*Data for this task*
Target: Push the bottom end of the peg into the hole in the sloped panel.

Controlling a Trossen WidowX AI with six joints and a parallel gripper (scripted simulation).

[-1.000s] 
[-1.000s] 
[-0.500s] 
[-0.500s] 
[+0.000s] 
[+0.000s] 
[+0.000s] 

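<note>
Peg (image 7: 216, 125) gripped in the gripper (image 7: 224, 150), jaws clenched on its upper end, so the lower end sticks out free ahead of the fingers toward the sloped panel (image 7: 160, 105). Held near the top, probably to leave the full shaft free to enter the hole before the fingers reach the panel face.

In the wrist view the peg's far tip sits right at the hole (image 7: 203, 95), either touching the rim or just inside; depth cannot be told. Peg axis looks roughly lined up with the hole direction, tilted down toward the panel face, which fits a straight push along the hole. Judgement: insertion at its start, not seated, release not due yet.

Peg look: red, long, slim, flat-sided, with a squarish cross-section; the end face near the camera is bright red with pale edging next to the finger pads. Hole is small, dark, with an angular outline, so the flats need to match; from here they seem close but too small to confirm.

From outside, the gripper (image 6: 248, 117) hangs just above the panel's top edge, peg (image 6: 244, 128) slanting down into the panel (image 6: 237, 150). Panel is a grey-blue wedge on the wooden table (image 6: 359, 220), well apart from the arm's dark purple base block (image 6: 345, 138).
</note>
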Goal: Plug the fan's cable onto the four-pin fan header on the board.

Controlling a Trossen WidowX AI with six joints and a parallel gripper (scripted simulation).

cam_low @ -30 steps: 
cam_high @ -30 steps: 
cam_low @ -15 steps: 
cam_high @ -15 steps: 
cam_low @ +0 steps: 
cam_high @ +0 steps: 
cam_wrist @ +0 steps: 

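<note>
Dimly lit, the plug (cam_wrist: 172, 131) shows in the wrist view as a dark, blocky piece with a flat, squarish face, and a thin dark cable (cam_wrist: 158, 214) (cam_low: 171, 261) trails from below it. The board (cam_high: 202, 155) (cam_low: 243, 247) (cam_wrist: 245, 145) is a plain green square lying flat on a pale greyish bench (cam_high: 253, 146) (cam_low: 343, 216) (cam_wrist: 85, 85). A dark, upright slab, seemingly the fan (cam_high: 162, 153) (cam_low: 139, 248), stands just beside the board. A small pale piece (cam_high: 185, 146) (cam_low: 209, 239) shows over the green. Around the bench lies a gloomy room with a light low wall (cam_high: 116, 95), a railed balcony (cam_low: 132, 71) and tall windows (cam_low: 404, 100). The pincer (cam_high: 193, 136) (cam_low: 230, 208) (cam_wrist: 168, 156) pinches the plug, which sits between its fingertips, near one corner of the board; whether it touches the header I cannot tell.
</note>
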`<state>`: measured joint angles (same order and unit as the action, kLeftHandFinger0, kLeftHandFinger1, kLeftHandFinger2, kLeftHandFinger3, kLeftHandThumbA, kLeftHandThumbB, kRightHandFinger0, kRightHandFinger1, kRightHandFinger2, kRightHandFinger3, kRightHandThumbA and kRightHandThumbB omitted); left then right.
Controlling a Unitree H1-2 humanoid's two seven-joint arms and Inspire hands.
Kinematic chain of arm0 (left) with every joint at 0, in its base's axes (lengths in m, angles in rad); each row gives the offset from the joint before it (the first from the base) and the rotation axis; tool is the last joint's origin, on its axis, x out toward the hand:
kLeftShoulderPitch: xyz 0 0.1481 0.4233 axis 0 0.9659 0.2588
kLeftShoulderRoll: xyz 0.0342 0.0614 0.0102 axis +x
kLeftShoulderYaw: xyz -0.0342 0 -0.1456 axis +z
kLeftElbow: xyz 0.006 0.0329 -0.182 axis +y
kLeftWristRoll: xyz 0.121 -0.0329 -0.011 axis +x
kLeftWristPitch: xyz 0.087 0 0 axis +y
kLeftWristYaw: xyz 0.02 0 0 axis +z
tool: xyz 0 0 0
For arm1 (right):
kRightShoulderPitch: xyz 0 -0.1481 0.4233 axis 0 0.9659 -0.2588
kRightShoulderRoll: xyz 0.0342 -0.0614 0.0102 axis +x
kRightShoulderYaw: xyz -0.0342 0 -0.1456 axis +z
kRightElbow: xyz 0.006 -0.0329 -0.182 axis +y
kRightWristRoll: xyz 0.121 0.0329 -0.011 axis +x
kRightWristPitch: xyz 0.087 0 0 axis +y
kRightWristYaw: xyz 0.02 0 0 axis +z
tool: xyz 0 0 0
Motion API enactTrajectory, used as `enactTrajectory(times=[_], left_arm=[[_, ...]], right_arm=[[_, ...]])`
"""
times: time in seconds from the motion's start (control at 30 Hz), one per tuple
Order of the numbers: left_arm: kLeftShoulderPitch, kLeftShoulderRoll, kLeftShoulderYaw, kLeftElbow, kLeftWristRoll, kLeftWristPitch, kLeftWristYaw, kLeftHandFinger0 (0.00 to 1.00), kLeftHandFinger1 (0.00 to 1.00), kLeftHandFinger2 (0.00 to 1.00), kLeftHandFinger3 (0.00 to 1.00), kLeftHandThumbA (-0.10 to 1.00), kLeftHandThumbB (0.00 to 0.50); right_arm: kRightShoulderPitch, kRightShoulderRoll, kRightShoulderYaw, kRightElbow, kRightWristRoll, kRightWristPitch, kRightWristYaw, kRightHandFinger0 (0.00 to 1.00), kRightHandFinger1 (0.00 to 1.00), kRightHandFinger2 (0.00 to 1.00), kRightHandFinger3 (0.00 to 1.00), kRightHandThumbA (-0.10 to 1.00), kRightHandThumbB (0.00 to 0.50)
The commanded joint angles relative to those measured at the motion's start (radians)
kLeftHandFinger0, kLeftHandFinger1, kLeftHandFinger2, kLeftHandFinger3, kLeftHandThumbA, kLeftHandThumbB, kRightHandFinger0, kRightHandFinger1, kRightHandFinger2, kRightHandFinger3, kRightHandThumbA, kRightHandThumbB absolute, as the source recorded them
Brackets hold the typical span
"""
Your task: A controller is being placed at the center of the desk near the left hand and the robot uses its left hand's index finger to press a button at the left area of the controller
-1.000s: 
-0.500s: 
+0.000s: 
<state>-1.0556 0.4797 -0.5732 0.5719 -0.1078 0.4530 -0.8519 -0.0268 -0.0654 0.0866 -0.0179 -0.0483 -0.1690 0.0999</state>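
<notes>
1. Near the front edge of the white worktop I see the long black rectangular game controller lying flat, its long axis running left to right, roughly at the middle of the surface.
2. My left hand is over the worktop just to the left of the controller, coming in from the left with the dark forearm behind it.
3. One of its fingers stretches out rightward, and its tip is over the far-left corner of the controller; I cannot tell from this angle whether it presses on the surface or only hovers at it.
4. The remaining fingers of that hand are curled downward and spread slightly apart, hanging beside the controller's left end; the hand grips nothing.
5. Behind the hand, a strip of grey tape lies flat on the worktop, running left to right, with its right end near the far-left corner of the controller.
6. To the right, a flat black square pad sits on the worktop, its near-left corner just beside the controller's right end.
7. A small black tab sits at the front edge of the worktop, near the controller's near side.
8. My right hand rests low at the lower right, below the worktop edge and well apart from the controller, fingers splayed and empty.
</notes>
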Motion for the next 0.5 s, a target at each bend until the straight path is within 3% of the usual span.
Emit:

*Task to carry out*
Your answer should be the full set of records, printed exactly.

*Result*
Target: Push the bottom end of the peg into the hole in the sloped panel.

Controlling a Trossen WidowX AI with six joints and a parallel gripper (scripted simulation).

[-1.000s] 
[-1.000s] 
[-0.500s] 
[-0.500s] 
[+0.000s] 
[+0.000s] 
[+0.000s] 

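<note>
Peg (image 7: 216, 125) gripped in the gripper (image 7: 224, 150), jaws clenched on its upper end, so the lower end sticks out free ahead of the fingers toward the sloped panel (image 7: 160, 105). Held near the top, probably to leave the full shaft free to enter the hole before the fingers reach the panel face.

In the wrist view the peg's far tip sits right at the hole (image 7: 203, 95), either touching the rim or just inside; depth cannot be told. Peg axis looks roughly lined up with the hole direction, tilted down toward the panel face, which fits a straight push along the hole. Judgement: insertion at its start, not seated, release not due yet.

Peg look: red, long, slim, flat-sided, with a squarish cross-section; the end face near the camera is bright red with pale edging next to the finger pads. Hole is small, dark, with an angular outline, so the flats need to match; from here they seem close but too small to confirm.

From outside, the gripper (image 6: 248, 117) hangs just above the panel's top edge, peg (image 6: 244, 128) slanting down into the panel (image 6: 237, 150). Panel is a grey-blue wedge on the wooden table (image 6: 359, 220), well apart from the arm's dark purple base block (image 6: 345, 138).
</note>
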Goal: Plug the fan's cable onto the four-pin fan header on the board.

Controlling a Trossen WidowX AI with six joints and a parallel gripper (scripted simulation).

cam_low @ -30 steps: 
cam_high @ -30 steps: 
cam_low @ -15 steps: 
cam_high @ -15 steps: 
cam_low @ +0 steps: 
cam_high @ +0 steps: 
cam_wrist @ +0 steps: 

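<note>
Dimly lit, the plug (cam_wrist: 172, 131) shows in the wrist view as a dark, blocky piece with a flat, squarish face, and a thin dark cable (cam_wrist: 158, 214) (cam_low: 171, 261) trails from below it. The board (cam_high: 202, 155) (cam_low: 243, 247) (cam_wrist: 245, 145) is a plain green square lying flat on a pale greyish bench (cam_high: 253, 146) (cam_low: 343, 216) (cam_wrist: 85, 85). A dark, upright slab, seemingly the fan (cam_high: 162, 153) (cam_low: 139, 248), stands just beside the board. A small pale piece (cam_high: 185, 146) (cam_low: 209, 239) shows over the green. Around the bench lies a gloomy room with a light low wall (cam_high: 116, 95), a railed balcony (cam_low: 132, 71) and tall windows (cam_low: 404, 100). The pincer (cam_high: 193, 136) (cam_low: 230, 208) (cam_wrist: 168, 156) pinches the plug, which sits between its fingertips, near one corner of the board; whether it touches the header I cannot tell.
</note>
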`<state>`: measured joint angles (same order and unit as the action, kLeftHandFinger0, kLeftHandFinger1, kLeftHandFinger2, kLeftHandFinger3, kLeftHandThumbA, kLeftHandThumbB, kRightHandFinger0, kRightHandFinger1, kRightHandFinger2, kRightHandFinger3, kRightHandThumbA and kRightHandThumbB omitted); left then right.
Controlling a Unitree H1-2 humanoid's two seven-joint arms and Inspire hands.
Kinematic chain of arm0 (left) with every joint at 0, in its base's axes (lengths in m, angles in rad); each row gives the offset from the joint before it (the first from the base) and the rotation axis; tool is the last joint's origin, on its axis, x out toward the hand:
kLeftShoulderPitch: xyz 0 0.1481 0.4233 axis 0 0.9659 0.2588
kLeftShoulderRoll: xyz 0.0342 0.0614 0.0102 axis +x
kLeftShoulderYaw: xyz -0.0342 0 -0.1456 axis +z
kLeftElbow: xyz 0.006 0.0329 -0.182 axis +y
kLeftWristRoll: xyz 0.121 -0.0329 -0.011 axis +x
kLeftWristPitch: xyz 0.087 0 0 axis +y
kLeftWristYaw: xyz 0.02 0 0 axis +z
tool: xyz 0 0 0
For arm1 (right):
kRightShoulderPitch: xyz 0 -0.1481 0.4233 axis 0 0.9659 -0.2588
kRightShoulderRoll: xyz 0.0342 -0.0614 0.0102 axis +x
kRightShoulderYaw: xyz -0.0342 0 -0.1456 axis +z
kRightElbow: xyz 0.006 -0.0329 -0.182 axis +y
kRightWristRoll: xyz 0.121 0.0329 -0.011 axis +x
kRightWristPitch: xyz 0.087 0 0 axis +y
kRightWristYaw: xyz 0.02 0 0 axis +z
tool: xyz 0 0 0
Motion API enactTrajectory, used as `enactTrajectory(times=[_], left_arm=[[_, ...]], right_arm=[[_, ...]])`
"""
times: time in seconds from the motion's start (control at 30 Hz), one per tuple
Order of the numbers: left_arm: kLeftShoulderPitch, kLeftShoulderRoll, kLeftShoulderYaw, kLeftElbow, kLeftWristRoll, kLeftWristPitch, kLeftWristYaw, kLeftHandFinger0 (0.00 to 1.00), kLeftHandFinger1 (0.00 to 1.00), kLeftHandFinger2 (0.00 to 1.00), kLeftHandFinger3 (0.00 to 1.00), kLeftHandThumbA (-0.10 to 1.00), kLeftHandThumbB (0.00 to 0.50); right_arm: kRightShoulderPitch, kRightShoulderRoll, kRightShoulderYaw, kRightElbow, kRightWristRoll, kRightWristPitch, kRightWristYaw, kRightHandFinger0 (0.00 to 1.00), kRightHandFinger1 (0.00 to 1.00), kRightHandFinger2 (0.00 to 1.00), kRightHandFinger3 (0.00 to 1.00), kRightHandThumbA (-0.10 to 1.00), kRightHandThumbB (0.00 to 0.50)
The commanded joint angles relative to those measured at the motion's start (radians)
kLeftHandFinger0, kLeftHandFinger1, kLeftHandFinger2, kLeftHandFinger3, kLeftHandThumbA, kLeftHandThumbB, kRightHandFinger0, kRightHandFinger1, kRightHandFinger2, kRightHandFinger3, kRightHandThumbA, kRightHandThumbB absolute, as the source recorded them
Brackets hold the typical span
"""
Your task: A controller is being placed at the center of the desk near the left hand and the robot uses its left hand's index finger to press a button at the left area of the controller
-1.000s: 
-0.500s: 
+0.000s: 
<state>-1.0556 0.4797 -0.5732 0.5719 -0.1078 0.4530 -0.8519 -0.0268 -0.0654 0.0866 -0.0179 -0.0483 -0.1690 0.0999</state>
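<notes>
1. Near the front edge of the white worktop I see the long black rectangular game controller lying flat, its long axis running left to right, roughly at the middle of the surface.
2. My left hand is over the worktop just to the left of the controller, coming in from the left with the dark forearm behind it.
3. One of its fingers stretches out rightward, and its tip is over the far-left corner of the controller; I cannot tell from this angle whether it presses on the surface or only hovers at it.
4. The remaining fingers of that hand are curled downward and spread slightly apart, hanging beside the controller's left end; the hand grips nothing.
5. Behind the hand, a strip of grey tape lies flat on the worktop, running left to right, with its right end near the far-left corner of the controller.
6. To the right, a flat black square pad sits on the worktop, its near-left corner just beside the controller's right end.
7. A small black tab sits at the front edge of the worktop, near the controller's near side.
8. My right hand rests low at the lower right, below the worktop edge and well apart from the controller, fingers splayed and empty.
</notes>
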Motion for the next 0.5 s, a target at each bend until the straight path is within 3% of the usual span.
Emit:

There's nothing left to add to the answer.